Celgene plans to lift the importance of brain health in multiple sclerosis—quite literally—with a new hot air balloon. The “Brain Bulb” launched its maiden voyage in July as part of the company's campaign to draw attention to brain issues in multiple sclerosis.
The MS MindShift initiative, created along with the Multiple Sclerosis Association of America, looks to engage the MS community in a new conversation about brain health. And it's hoping to inspire MS patients to do what they can to keep their brains healthy as long as possible, said Sheri Lydick, U.S. sales and marketing lead for Celgene's MS candidate ozanimod.
The balloon is lifting off as Celgene awaits FDA word on its MS candidate ozanimod, whose approval application the agency accepted in June. The campaign’s website covers the effects of MS on the brain—such as the types of brain lesions—and explores the ways sleep, diet and exercise can help preserve brain health.

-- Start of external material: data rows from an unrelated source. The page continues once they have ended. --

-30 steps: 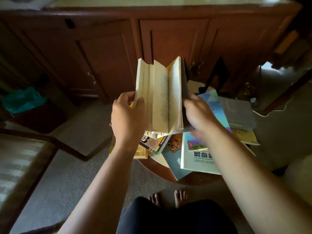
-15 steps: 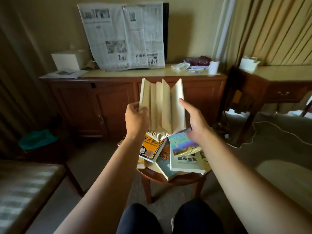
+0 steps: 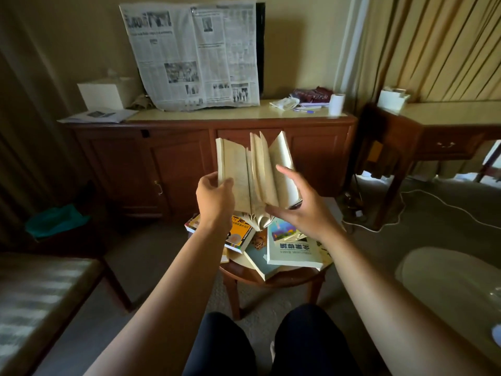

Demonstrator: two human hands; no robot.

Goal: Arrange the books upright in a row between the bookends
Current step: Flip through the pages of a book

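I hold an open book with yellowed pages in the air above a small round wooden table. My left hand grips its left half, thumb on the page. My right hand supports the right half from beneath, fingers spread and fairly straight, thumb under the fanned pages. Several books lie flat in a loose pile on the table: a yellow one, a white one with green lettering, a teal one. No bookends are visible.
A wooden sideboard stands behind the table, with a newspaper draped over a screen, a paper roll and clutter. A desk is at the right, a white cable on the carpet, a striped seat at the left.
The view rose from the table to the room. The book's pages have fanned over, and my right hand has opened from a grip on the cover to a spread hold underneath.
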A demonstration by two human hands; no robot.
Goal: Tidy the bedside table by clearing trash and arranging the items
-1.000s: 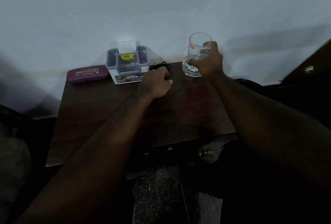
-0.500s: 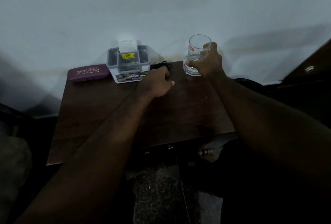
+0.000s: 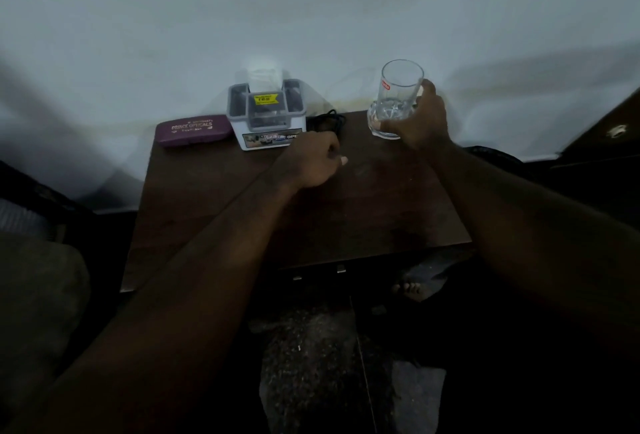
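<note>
Dim frame. Black cable, upper centre, is partly hidden behind left hand; its fingers curl under, and any hold on the cable cannot be told. Right hand fingers grip glass, upper right, at rear of surface.

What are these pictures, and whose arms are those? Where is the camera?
There is no machine here, just a person tidying a bedside table. The camera sits on their head, looking down, so you see their own two arms. The right hand holds a clear glass at the back of the brown table. The left hand is curled beside a black cable; whether it holds it, I cannot tell. By the wall lie a purple spectacle case and a grey-and-white box.
</note>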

“This initiative aims to help elevate the important topic of brain health which is not often discussed within the MS community,” a Lydick said in an email interview.
The MS MindShift campaign rolled out before World MS Day in May with the debut of its website and Facebook page. The Brain Bulb balloon, first launched at New Jersey’s Festival of Ballooning in July, will fly again at future educational events, she said.
Celgene MS candidate ozanimod's filings were recently accepted by regulators in both the U.S. and Europe, a welcome turnaround for the company after it notched an FDA refuse-to-file notice and a request for more data last year. Bristol-Myers Squibb struck a deal to buy Celgene in January, with a majority of shareholders approving the $74 billion deal in April.